Copy exactly the lines of the records below, and only those lines, beginning with the line that contains "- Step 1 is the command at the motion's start" and ending with the line that contains "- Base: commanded".

▶ Records from a data source
::::::::

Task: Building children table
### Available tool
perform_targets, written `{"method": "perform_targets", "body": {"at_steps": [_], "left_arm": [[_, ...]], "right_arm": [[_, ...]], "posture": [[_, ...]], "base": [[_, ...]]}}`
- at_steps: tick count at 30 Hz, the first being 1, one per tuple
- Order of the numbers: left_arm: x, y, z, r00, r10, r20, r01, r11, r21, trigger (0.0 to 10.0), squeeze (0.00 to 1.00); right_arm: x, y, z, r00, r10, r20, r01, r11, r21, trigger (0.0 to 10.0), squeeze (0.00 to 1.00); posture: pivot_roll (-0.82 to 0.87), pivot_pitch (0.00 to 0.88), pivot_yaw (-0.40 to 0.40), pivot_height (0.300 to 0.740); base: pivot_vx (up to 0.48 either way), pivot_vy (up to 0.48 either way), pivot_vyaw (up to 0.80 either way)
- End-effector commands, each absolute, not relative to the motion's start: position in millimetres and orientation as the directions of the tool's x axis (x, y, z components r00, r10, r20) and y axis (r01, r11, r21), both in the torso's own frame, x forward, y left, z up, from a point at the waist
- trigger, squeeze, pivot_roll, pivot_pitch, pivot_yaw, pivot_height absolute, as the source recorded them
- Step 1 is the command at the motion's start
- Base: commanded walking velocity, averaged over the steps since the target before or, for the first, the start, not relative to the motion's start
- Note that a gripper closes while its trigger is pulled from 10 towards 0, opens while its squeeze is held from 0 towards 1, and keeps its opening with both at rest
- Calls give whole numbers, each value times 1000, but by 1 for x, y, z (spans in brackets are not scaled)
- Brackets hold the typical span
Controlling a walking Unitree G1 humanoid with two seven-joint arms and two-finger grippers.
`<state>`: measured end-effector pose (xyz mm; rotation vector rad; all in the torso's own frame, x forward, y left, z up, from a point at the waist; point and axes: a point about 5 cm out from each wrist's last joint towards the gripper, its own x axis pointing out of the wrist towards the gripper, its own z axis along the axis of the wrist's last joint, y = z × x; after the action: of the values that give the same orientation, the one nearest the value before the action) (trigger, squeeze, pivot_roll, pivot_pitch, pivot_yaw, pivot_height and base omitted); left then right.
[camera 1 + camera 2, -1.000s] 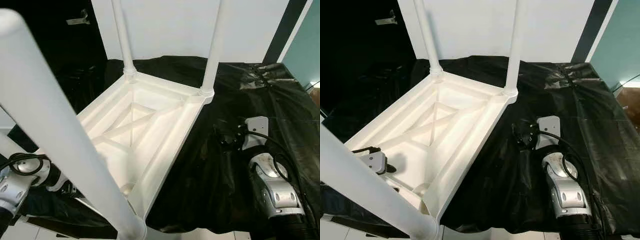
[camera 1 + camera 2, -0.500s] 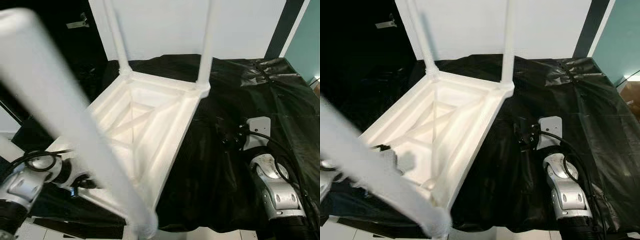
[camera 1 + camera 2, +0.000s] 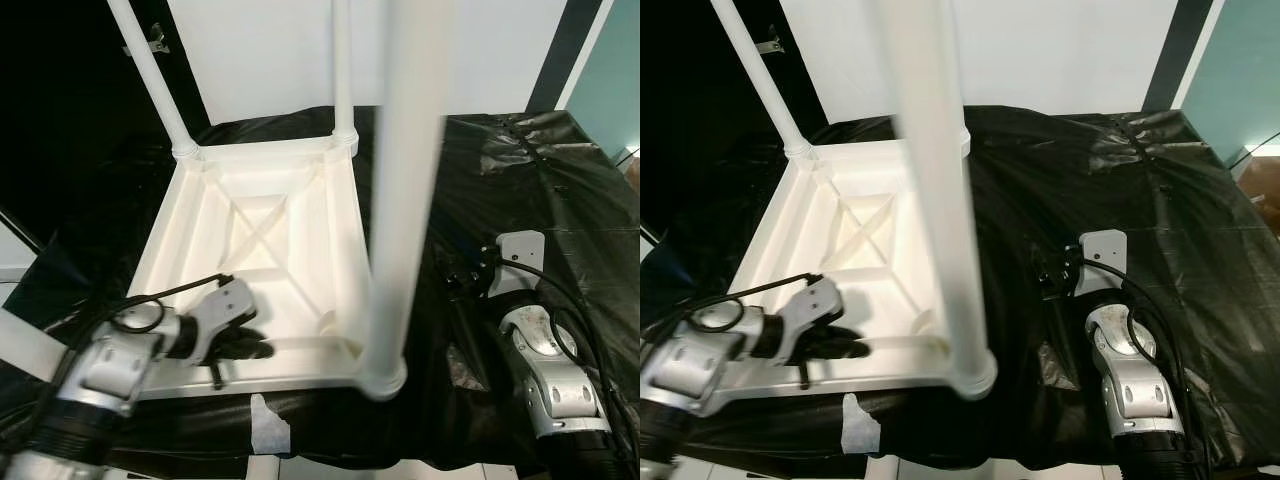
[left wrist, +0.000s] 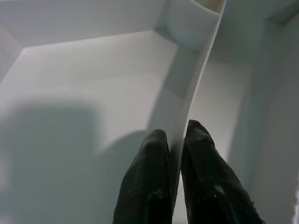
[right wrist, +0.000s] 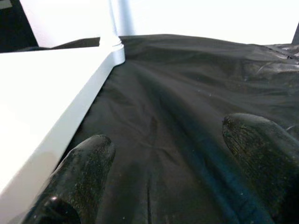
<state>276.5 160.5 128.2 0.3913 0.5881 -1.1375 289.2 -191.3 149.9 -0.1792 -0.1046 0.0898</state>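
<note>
The upturned white plastic children's table [image 3: 262,235] lies legs-up on the black-sheeted counter [image 3: 520,190]. Left tool [image 4: 176,154] pinches its thin inner rib; right tool [image 5: 161,175] rests spread wide. That narrow pinch may slip, skewing the table.

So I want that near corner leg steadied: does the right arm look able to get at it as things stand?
Probably yes. The right gripper is open, resting on the black sheet beside the upturned table. Only bare sheet lies between it and the near leg. The left gripper is busy, pinching a table rib.
</note>
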Motion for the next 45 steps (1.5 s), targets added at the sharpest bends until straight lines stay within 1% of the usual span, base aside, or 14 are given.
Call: {"method": "perform_targets", "body": {"at_steps": [1, 5, 7, 8, 9, 10, 11, 16, 17, 19, 20, 25, 34, 45], "left_arm": [[295, 175, 117, 737, -372, -565, 575, 784, 234, 0, 0], [294, 159, 118, 748, -391, -537, 570, 792, 218, 0, 0], [294, 146, 116, 745, -413, -524, 594, 769, 239, 4392, 0], [294, 146, 116, 745, -413, -524, 594, 769, 239, 4392, 0], [294, 142, 116, 740, -426, -521, 610, 751, 252, 7059, 0], [294, 141, 116, 735, -434, -521, 621, 740, 260, 7059, 0], [293, 140, 118, 720, -462, -518, 639, 733, 233, 10000, 1000], [293, 140, 136, 710, -546, -444, 678, 701, 223, 10000, 1000], [291, 140, 144, 687, -598, -413, 706, 683, 188, 10000, 310], [288, 140, 149, 670, -630, -393, 725, 670, 162, 10000, 310], [285, 141, 155, 646, -674, -359, 751, 644, 142, 10000, 0], [274, 140, 165, 585, -751, -308, 808, 571, 143, 10000, 0], [234, 132, 172, 315, -907, -279, 948, 313, 53, 10000, 0], [215, 133, 159, 234, -897, -375, 971, 235, 44, 10000, 0]], "right_arm": [[287, -194, 150, 992, 78, 96, -61, 983, -173, 10000, 0], [285, -198, 148, 994, 54, 94, -37, 985, -167, 10000, 0], [283, -204, 146, 995, 16, 94, -1, 988, -153, 10000, 0], [283, -204, 146, 995, 16, 94, -1, 988, -153, 10000, 0], [282, -206, 146, 995, 2, 96, 12, 989, -145, 10000, 0], [282, -207, 145, 995, -5, 97, 19, 990, -139, 10000, 0], [280, -208, 146, 994, -9, 105, 23, 991, -133, 10000, 0], [273, -211, 147, 992, -7, 129, 21, 994, -104, 10000, 0], [267, -212, 148, 990, -2, 142, 14, 996, -86, 10000, 0], [264, -213, 149, 989, 1, 151, 10, 997, -74, 10000, 0], [259, -213, 149, 987, 15, 158, -4, 998, -67, 10000, 0], [250, -215, 146, 990, 24, 142, -13, 997, -79, 10000, 0], [229, -214, 145, 985, 117, 125, -107, 991, -80, 10000, 0], [205, -215, 145, 969, 238, 66, -230, 967, -107, 10000, 0]], "posture": [[-24, 54, 70, 740], [-25, 50, 69, 740], [-34, 46, 68, 740], [-34, 46, 68, 740], [-35, 45, 68, 740], [-35, 45, 68, 740], [-39, 46, 70, 740], [-42, 46, 72, 740], [-42, 44, 71, 740], [-42, 44, 71, 740], [-44, 44, 71, 740], [-49, 47, 71, 740], [-55, 62, 70, 740], [-56, 72, 52, 740]], "base": [[0, 0, 0], [0, 0, 0], [0, 0, 0], [0, 0, 0], [0, 0, 0], [0, 0, 0], [0, 0, 0], [0, 0, 0], [0, 0, 0], [0, 0, 0], [0, 0, 0], [0, 0, 0], [0, 0, 0], [0, 0, 0]]}}
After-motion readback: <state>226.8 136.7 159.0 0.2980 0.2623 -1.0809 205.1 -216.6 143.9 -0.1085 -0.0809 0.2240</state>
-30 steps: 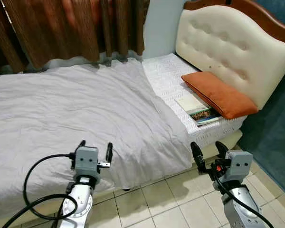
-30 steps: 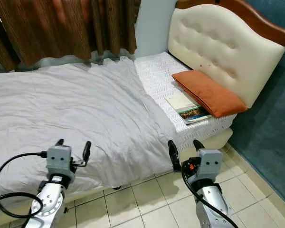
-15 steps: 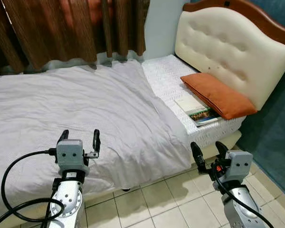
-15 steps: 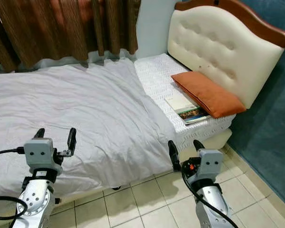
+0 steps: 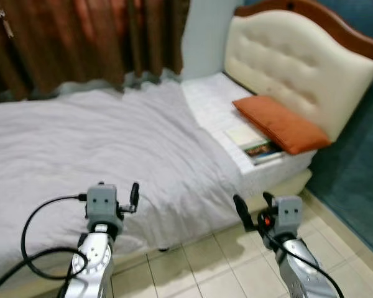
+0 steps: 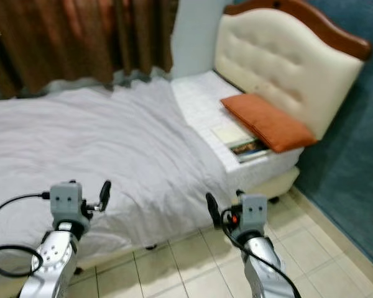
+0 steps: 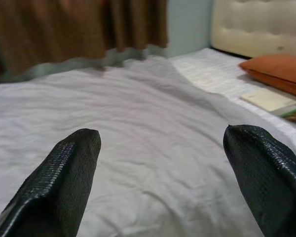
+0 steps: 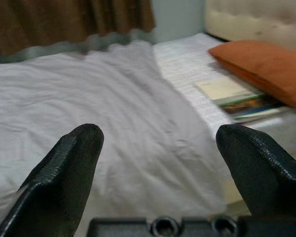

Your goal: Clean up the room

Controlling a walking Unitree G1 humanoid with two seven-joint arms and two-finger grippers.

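Note:
A bed with a rumpled grey sheet (image 5: 93, 136) lies before me. At its head, on the white mattress cover (image 5: 211, 105), an orange pillow (image 5: 280, 124) rests against the cream tufted headboard (image 5: 298, 62). Two stacked books (image 5: 258, 144) lie beside the pillow near the bed's edge. My left gripper (image 5: 113, 191) is open and empty, held over the sheet's near edge; in its wrist view its fingers (image 7: 64, 182) frame the sheet. My right gripper (image 5: 253, 205) is open and empty, low over the floor by the bed's corner, pointing toward the books (image 8: 237, 96).
Brown curtains (image 5: 81, 37) hang behind the bed. Beige floor tiles (image 5: 205, 267) run along the near side. A teal wall (image 5: 360, 161) stands on the right beyond the headboard. A black cable (image 5: 37, 230) loops from the left arm.
The picture is now blurred and slightly shifted, so the camera moved. My left gripper swung left, then partly back right. My right gripper sits a little further left in the view.

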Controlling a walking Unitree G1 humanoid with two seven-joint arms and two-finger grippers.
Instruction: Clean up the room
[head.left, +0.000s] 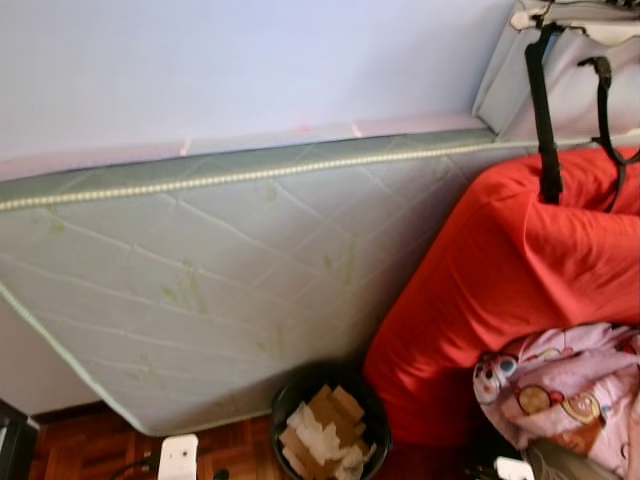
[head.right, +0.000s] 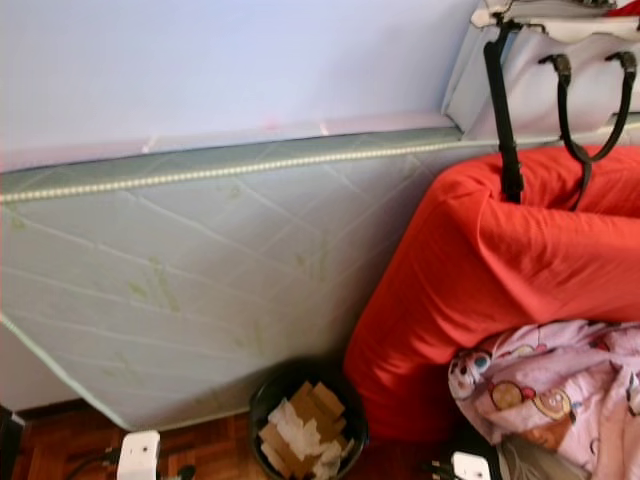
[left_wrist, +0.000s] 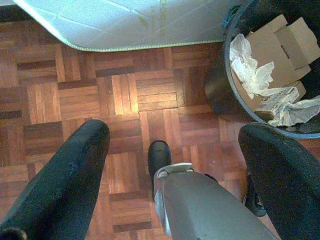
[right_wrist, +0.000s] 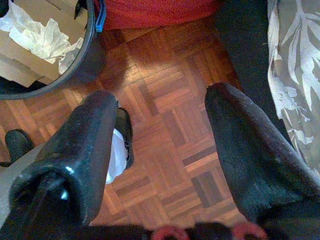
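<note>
Partly done, by the look of it. Black bin (head.left: 330, 420) at 6 o'clock in the head views, standing on the parquet floor (left_wrist: 75, 100), already holding cardboard pieces (head.left: 325, 410) and crumpled white paper (left_wrist: 250, 70). Leaning behind it, from 9 to 12 o'clock, a pale quilted mattress (head.left: 200, 290) against the wall. At 3 o'clock a big red cushion or beanbag (head.left: 500, 270), just beside the bin, with black bag straps (head.left: 545, 110) hanging over it from a grey bag at 1 o'clock. At 5 o'clock a pink patterned cloth (head.left: 570, 385), bunched up below the red cushion, probably still to be put away.

Left gripper (left_wrist: 172, 165) low over the bare floor, fingers spread wide, holding nothing, the bin near it. Right gripper (right_wrist: 160, 165) also over the floor, fingers spread apart and empty, with the bin close and a leaf-patterned fabric (right_wrist: 295, 85) on the other side.

No loose trash on the floor stretches in the wrist views. Remaining work likely the cloths and the bag; hard to judge the rest of the room.
</note>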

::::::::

▶ Task response
- Step 1 is the command at the motion's start
- Base: commanded walking velocity, averaged over the steps since the target before or, for the first, the start, not relative to the motion's start

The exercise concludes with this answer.